* [What is expected]:
Repeat only the lines running from the beginning of the material through the line that contains "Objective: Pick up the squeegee".

* [Data provided]:
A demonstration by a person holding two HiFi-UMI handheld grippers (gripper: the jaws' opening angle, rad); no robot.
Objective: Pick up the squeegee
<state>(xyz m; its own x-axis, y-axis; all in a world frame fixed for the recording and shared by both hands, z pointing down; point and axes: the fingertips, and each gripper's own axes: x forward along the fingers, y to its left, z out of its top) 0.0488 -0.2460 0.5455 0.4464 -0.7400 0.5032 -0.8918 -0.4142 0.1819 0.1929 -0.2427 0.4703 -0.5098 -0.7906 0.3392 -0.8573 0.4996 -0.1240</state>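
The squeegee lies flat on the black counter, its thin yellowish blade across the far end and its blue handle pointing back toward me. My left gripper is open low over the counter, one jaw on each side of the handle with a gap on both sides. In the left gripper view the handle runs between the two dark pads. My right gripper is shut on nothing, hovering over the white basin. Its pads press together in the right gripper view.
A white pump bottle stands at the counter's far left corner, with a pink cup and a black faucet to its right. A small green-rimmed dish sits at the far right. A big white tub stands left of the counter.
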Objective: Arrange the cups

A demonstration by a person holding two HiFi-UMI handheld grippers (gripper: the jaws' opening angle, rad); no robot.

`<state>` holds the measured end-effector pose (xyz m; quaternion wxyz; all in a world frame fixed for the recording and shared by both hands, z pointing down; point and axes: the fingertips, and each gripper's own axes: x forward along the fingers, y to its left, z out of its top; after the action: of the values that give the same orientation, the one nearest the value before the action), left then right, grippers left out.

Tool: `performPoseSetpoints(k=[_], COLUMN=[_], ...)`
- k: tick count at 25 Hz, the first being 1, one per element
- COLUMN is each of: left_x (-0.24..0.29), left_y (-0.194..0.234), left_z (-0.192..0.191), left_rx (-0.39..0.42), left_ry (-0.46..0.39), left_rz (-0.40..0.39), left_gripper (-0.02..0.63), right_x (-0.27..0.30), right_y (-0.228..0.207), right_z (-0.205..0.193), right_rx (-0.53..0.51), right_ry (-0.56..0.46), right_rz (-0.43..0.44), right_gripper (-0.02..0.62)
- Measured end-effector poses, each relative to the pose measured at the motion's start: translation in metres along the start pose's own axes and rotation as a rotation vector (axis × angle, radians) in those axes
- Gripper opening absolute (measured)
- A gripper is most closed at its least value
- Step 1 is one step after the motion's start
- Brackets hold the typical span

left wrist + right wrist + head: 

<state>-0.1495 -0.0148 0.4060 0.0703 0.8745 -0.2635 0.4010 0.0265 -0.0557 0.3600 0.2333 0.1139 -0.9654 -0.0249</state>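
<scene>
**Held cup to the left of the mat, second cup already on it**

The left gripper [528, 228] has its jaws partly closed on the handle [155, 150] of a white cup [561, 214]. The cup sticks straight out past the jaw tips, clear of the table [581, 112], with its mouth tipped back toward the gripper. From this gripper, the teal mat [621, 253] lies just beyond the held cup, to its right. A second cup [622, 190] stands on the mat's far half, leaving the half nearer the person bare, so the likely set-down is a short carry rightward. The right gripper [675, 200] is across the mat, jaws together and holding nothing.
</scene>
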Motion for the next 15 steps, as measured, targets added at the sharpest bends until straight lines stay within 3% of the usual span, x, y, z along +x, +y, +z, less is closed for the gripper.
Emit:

* [Problem solution]:
A demonstration by a person holding two HiFi-UMI handheld grippers (gripper: the jaws' opening angle, rad); no robot.
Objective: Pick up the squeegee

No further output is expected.